**Exercise details**
Transcribe the data exactly.

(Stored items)
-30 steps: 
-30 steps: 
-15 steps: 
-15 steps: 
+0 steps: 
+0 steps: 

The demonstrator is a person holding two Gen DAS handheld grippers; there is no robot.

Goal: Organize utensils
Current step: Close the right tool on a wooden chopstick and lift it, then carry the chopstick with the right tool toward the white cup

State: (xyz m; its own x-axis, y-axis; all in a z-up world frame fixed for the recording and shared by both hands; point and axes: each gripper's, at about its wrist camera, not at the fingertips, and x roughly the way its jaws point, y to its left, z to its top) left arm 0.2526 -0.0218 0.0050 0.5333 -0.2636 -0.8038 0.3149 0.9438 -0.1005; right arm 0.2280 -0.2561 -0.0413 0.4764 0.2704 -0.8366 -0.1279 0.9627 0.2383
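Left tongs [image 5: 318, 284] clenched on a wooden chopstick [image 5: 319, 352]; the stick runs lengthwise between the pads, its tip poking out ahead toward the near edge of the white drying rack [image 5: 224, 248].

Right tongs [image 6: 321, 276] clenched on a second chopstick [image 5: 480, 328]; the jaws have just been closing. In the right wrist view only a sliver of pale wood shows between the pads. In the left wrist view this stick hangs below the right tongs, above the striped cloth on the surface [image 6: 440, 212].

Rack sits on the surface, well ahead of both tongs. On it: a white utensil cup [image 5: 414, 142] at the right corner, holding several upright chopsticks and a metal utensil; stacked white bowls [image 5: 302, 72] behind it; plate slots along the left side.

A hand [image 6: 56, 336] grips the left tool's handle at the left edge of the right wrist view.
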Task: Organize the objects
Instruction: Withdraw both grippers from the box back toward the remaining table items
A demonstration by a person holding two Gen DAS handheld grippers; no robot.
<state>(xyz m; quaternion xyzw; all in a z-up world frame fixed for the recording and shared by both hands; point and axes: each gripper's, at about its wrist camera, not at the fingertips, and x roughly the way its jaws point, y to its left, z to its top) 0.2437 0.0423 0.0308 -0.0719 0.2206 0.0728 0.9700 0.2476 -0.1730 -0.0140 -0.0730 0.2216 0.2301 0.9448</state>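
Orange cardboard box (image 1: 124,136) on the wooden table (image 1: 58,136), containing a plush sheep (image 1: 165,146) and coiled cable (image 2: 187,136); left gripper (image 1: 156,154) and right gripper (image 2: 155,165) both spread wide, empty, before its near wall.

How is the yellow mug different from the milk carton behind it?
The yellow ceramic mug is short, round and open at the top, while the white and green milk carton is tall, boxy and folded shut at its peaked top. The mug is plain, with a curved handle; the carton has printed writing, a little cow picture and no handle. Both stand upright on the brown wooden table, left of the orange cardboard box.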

**Answer for this exercise**
-30 steps: 
-30 steps: 
-15 steps: 
-15 steps: 
+0 steps: 
+0 steps: 

The demonstrator is a person holding two Gen DAS handheld grippers; there is no robot.

Goal: Organize utensils
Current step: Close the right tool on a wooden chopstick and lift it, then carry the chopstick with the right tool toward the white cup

State: (xyz m; its own x-axis, y-axis; all in a z-up world frame fixed for the recording and shared by both hands; point and axes: each gripper's, at about its wrist camera, not at the fingertips, and x roughly the way its jaws point, y to its left, z to its top) left arm 0.2526 -0.0218 0.0050 0.5333 -0.2636 -0.8038 0.3149 0.9438 -0.1005; right arm 0.2280 -0.2561 -0.0413 0.4764 0.2704 -0.8366 -0.1279 0.9627 0.2383
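Left tongs [image 5: 318, 284] clenched on a wooden chopstick [image 5: 319, 352]; the stick runs lengthwise between the pads, its tip poking out ahead toward the near edge of the white drying rack [image 5: 224, 248].

Right tongs [image 6: 321, 276] clenched on a second chopstick [image 5: 480, 328]; the jaws have just been closing. In the right wrist view only a sliver of pale wood shows between the pads. In the left wrist view this stick hangs below the right tongs, above the striped cloth on the surface [image 6: 440, 212].

Rack sits on the surface, well ahead of both tongs. On it: a white utensil cup [image 5: 414, 142] at the right corner, holding several upright chopsticks and a metal utensil; stacked white bowls [image 5: 302, 72] behind it; plate slots along the left side.

A hand [image 6: 56, 336] grips the left tool's handle at the left edge of the right wrist view.
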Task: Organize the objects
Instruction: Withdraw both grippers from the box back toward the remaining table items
A demonstration by a person holding two Gen DAS handheld grippers; no robot.
<state>(xyz m; quaternion xyzw; all in a z-up world frame fixed for the recording and shared by both hands; point and axes: each gripper's, at about its wrist camera, not at the fingertips, and x roughly the way its jaws point, y to its left, z to its top) 0.2437 0.0423 0.0308 -0.0719 0.2206 0.0728 0.9700 0.2476 -0.1730 -0.0140 -0.0730 0.2216 0.2301 0.9448</state>
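Orange cardboard box (image 1: 124,136) on the wooden table (image 1: 58,136), containing a plush sheep (image 1: 165,146) and coiled cable (image 2: 187,136); left gripper (image 1: 156,154) and right gripper (image 2: 155,165) both spread wide, empty, before its near wall.

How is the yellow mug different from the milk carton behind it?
The yellow ceramic mug is short, round and open at the top, while the white and green milk carton is tall, boxy and folded shut at its peaked top. The mug is plain, with a curved handle; the carton has printed writing, a little cow picture and no handle. Both stand upright on the brown wooden table, left of the orange cardboard box.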

With this, the answer is complete.